Historie
De eerste tekenen van een kerk zijn reeds terug te vinden in documenten van 946.
In de loop van de 12de eeuw wordt een nieuwe kerk opgericht ter vervanging van het oude bedehuis.
Op oude kaarten van begin 17de eeuw wordt een 2-beukige kerk met centrale toren afgebeeld. Maar deze kerk had in die periode erg te lijden onder verschillende oorlogen. Tussen 1714 en 1720 werd de kerk hersteld en kreeg ze ook 3 klokken.
Het kerkhof lag tot 1884 rond de kerk. Op foto's van die tijd is ook nog de 'roepsteen' nabij de hoofdingang te zien. Daar werd, na de zondagsmis, allerlei burgerlijke aankondigingen (zoals de verkoop van een boerderij) afgeroepen. Kerkelijke aankondigingen (zoals huwelijksbeloften en overlijdens) werden altijd aangekondigd van op de preekstoel.
De huidige Sint-Amandskerk oogt vrij modern, want is pas in 1936 opgebouwd. De oude kerk brandde in de nacht van 6 op 7 april 1935 af en werd in 8 maanden heropgebouwd, om met Oktoberkermis 1936 ingehuldigd te worden.
In 1940 werd de kerk opnieuw zwaar beschadigd door bombardementen tijdens de 2de wereldoorlog.
De muurschilderingen werden in 1953 aangebracht.
Grafsteen
Aan de achterzijde van de kerk is de enige bewaarde grafsteen van de oude kerk te zien. Deze steen geeft aan dat weledele heer Augustinus van Outryve (geboren in 1710 in Oostrozebeke) en Brugs kanunnik Joannes Gregorius van Outryve (geboren in Damme in 1714) hier werden begraven.
- Augustin van Outryve bleef zijn hele leven vrijgezel en legde zich voornamelijk toe op de familiezaak.
- Joannes Gregorius van Outryve werd in 1819 begraven in 'de kelder voor het kruis', zo staat in oude geschriften te lezen. Hij was eerst priester en later kanunnik van Sint-Donaas in Brugge.
De familie had dus een grafkelder, maar het is niet duidelijk of deze in de kerk, dan wel buiten de kerk lag. In heel wat oude kerken zijn op de vloer oude grafstenen van geestelijken en hoogwaardigheidsbekleders te zien. De Oostenrijkse keizer Jozef II verbood echter in 1784 dat niemand meer mocht begraven worden in de kerk. (Het gezegde "rijke stinkerd" vind zijn oorsprong in dit eeuwenoude gebruik.) In datzelfde decreet werd ook verboden dat er nog binnen de stadskern mocht begraven worden. Dit was de doodsteek voor de kerkhoven rond de kerken, maar wel de opkomst van de begraafplaatsen buiten het centrum van de steden en gemeentes.
Familie van Outryve
De familie van Outryve (later van Outryve d'Ydewalle) was oorspronkelijk een landbouwersfamilie uit Oostrozebeke, maar werd vanaf de 18de eeuw zeer welstellend door de handel die ze voornamelijk in Brugge dreven met geïmporteerde producten. In 1771 werd de familie in de adelstand opgenomen, die in 1822 erfelijk werd gemaakt voor alle mannelijke afstammelingen.

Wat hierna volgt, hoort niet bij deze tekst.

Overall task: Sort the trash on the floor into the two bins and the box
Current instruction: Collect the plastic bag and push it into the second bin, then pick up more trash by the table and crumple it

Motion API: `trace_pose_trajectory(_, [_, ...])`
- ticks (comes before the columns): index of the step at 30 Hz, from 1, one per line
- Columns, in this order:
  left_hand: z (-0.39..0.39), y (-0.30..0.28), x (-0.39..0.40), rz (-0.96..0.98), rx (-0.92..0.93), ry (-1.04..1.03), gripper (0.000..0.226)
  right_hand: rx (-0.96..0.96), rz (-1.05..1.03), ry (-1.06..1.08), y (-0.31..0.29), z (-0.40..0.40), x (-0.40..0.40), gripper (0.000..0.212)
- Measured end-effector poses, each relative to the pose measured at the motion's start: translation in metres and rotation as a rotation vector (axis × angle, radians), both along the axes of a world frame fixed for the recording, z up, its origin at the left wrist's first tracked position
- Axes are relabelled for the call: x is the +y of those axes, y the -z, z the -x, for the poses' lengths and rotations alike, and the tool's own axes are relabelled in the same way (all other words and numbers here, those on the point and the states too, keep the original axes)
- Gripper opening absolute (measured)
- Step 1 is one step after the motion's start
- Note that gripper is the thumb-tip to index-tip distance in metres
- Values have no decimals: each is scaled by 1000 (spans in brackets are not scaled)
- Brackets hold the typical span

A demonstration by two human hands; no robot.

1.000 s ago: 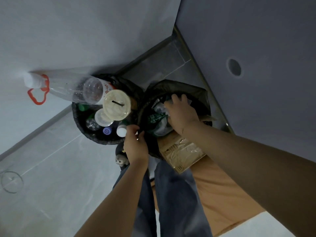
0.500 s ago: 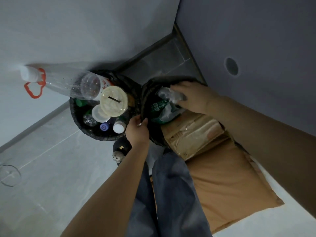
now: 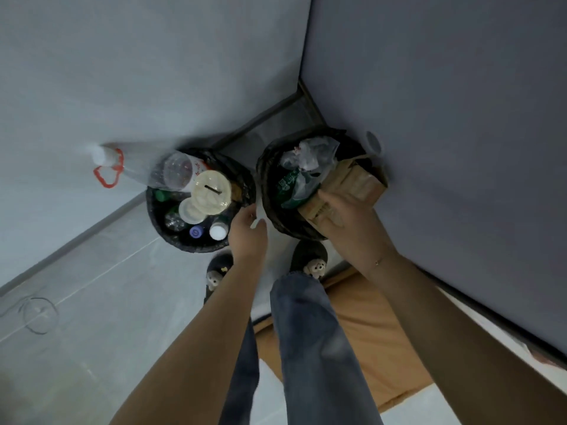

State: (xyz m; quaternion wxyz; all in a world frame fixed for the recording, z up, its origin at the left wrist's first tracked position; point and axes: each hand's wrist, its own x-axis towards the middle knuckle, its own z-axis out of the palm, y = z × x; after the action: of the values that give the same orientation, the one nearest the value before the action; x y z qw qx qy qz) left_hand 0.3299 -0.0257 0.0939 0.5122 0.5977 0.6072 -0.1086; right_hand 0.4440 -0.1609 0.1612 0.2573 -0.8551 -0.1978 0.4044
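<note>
Two black-lined bins stand in the corner. The left bin (image 3: 159, 223) is full of plastic bottles, with a large clear bottle (image 3: 147, 168) leaning out and a cream cup lid (image 3: 211, 188) on top. The right bin (image 3: 266, 185) holds crumpled clear plastic bags (image 3: 310, 154) and a green-printed wrapper (image 3: 290, 187). A brown paper package (image 3: 357, 179) sticks out of its right side. My right hand (image 3: 346, 219) grips the package's near end. My left hand (image 3: 248, 230) hangs between the bins with relaxed fingers, holding nothing. A brown cardboard box (image 3: 368, 329) lies by my right leg.
Grey walls close in behind and to the right of the bins. A clear cup (image 3: 40, 314) lies on the tiled floor at far left, and another clear cup (image 3: 374, 142) sits against the right wall. My slippered feet (image 3: 310, 260) stand just before the bins.
My right hand moved from the plastic bags at the bin's far side to the brown package, which now stands in the right bin. My left hand let go of that bin's rim.
</note>
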Motion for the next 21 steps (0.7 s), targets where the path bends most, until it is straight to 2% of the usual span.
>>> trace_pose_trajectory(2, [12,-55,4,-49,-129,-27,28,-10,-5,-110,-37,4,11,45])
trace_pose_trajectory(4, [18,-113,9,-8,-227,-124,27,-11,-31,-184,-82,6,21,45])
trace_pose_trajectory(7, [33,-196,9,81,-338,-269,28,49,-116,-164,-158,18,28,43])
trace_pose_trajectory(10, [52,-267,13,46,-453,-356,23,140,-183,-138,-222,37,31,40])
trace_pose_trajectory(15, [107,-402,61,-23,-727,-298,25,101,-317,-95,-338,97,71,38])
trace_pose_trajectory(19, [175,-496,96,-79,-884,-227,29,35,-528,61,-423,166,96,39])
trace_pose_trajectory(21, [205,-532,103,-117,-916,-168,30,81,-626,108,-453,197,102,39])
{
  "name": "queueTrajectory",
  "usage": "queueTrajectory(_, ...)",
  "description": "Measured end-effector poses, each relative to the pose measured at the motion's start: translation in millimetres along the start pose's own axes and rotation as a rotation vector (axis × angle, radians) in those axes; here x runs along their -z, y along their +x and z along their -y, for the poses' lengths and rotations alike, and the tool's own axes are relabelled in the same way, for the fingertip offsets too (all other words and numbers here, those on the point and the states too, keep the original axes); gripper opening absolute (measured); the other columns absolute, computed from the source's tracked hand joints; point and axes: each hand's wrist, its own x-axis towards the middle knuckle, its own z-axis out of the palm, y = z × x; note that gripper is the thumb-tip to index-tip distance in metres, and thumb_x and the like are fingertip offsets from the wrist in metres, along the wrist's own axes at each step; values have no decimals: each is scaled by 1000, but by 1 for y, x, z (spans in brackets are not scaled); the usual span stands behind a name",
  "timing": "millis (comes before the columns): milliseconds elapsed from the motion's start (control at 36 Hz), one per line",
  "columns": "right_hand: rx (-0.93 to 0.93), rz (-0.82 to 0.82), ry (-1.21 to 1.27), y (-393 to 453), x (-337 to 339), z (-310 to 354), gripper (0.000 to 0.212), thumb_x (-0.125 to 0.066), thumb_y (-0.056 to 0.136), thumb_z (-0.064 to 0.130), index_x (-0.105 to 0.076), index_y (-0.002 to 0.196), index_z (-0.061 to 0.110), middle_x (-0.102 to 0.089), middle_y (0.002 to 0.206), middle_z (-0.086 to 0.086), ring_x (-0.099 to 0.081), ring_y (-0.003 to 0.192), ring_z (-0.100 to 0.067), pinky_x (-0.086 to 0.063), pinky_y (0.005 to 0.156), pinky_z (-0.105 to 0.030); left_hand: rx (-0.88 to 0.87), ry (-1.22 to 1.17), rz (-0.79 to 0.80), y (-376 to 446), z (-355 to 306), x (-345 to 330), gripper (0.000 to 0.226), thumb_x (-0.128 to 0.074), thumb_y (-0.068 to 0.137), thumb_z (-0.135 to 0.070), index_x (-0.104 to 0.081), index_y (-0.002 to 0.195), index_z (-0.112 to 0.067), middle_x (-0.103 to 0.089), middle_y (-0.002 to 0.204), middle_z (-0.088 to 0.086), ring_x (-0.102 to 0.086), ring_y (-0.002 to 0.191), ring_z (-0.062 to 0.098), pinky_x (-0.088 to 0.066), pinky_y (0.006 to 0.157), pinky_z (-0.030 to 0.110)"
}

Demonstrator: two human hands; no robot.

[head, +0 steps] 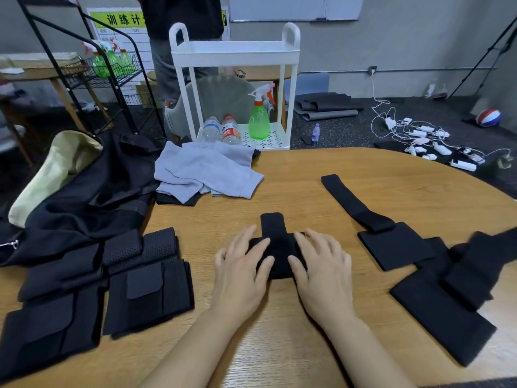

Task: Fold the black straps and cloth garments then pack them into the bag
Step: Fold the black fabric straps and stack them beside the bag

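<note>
The wooden table [349, 186] fills the lower two thirds of the frame, its rounded edge curving off to the upper right. At the left of the frame the black bag [92, 197] lies slumped over the table edge, a pale cream cloth [56, 169] showing at its far side. Just right of the bag, in the upper middle of the table, the grey garment [207, 172] lies loosely heaped on top of something dark. In the lower left sit the folded straps [145, 287], several black pieces lying side by side and touching. At the right of the frame the unfolded straps [436, 278] overlap one another, one long tail reaching up toward the middle. Beyond the table stands a white cart [235, 51] with a green spray bottle [259, 121] on its lower shelf. In the centre, close to me, lies the small black strap [279, 247]. My left hand [240, 273] and right hand [324, 267] rest on either side of it, fingers spread and fairly straight, pressing it flat against the table, gripping nothing
</note>
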Motion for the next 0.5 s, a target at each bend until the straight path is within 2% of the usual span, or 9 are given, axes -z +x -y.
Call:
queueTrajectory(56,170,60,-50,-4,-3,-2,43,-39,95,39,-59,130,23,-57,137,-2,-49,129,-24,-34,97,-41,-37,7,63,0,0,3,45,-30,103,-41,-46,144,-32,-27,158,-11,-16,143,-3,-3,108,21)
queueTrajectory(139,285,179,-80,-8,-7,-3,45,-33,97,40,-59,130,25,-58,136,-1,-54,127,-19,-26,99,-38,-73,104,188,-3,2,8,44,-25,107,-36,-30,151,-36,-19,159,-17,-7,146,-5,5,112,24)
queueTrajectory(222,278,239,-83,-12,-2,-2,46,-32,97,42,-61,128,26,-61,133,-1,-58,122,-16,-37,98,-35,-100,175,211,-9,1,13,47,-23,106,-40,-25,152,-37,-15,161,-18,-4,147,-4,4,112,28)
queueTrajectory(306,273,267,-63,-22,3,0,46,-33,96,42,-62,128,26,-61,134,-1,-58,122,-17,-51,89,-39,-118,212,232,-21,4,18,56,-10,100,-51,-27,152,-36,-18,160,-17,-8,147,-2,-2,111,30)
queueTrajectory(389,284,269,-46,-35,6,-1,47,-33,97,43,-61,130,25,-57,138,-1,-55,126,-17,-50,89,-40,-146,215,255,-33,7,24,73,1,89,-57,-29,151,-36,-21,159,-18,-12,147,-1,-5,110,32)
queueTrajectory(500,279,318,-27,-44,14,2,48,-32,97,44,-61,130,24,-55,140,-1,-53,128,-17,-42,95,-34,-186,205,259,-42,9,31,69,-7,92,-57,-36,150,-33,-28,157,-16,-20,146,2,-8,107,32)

De familie zette zich in voor verschillende goede werken in de gemeente en schonk ondermeer de grond om de Ginsteschool op te bouwen. Daardoor werd de familie beschouwd als 'weldoeners van de parochie' en kregen ze de ganse 19de eeuw heel veel aanzien. De familie woonde in het Hooghuis, een grote woning in de Hoogstraat aan café 'Vrij Polen'.
- Emmanuel van Outryve d'Ydewalle was burgemeester van Oostrozebeke tussen 1872 en 1878.
- Een andere afstammeling van de familie is ridder Pierre van Outryve d'Ydewalle, die van 1945 tot 1979 West-Vlaams gouverneur was.
- Ook een voorouder van koningin Mathilde is een directe nakomeling van deze familie.